* [What is being asked]:
Below are the records; copy each line in which "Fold" can be found.

---------- Source data

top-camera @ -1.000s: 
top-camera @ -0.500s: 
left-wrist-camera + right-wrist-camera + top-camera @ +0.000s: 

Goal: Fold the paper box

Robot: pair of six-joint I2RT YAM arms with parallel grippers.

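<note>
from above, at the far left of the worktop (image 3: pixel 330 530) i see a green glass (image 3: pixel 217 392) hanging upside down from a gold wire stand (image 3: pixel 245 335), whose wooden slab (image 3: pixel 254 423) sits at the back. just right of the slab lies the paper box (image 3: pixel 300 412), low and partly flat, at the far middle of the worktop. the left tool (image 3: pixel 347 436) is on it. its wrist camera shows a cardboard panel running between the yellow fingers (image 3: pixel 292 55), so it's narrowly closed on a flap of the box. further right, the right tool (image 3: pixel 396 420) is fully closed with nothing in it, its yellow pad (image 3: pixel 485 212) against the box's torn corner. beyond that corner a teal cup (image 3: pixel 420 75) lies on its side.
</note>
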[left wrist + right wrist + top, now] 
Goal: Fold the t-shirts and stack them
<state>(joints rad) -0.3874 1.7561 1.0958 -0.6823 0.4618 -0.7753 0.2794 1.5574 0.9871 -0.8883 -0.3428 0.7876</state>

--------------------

* [The completed task]:
Goal: Fold the paper box
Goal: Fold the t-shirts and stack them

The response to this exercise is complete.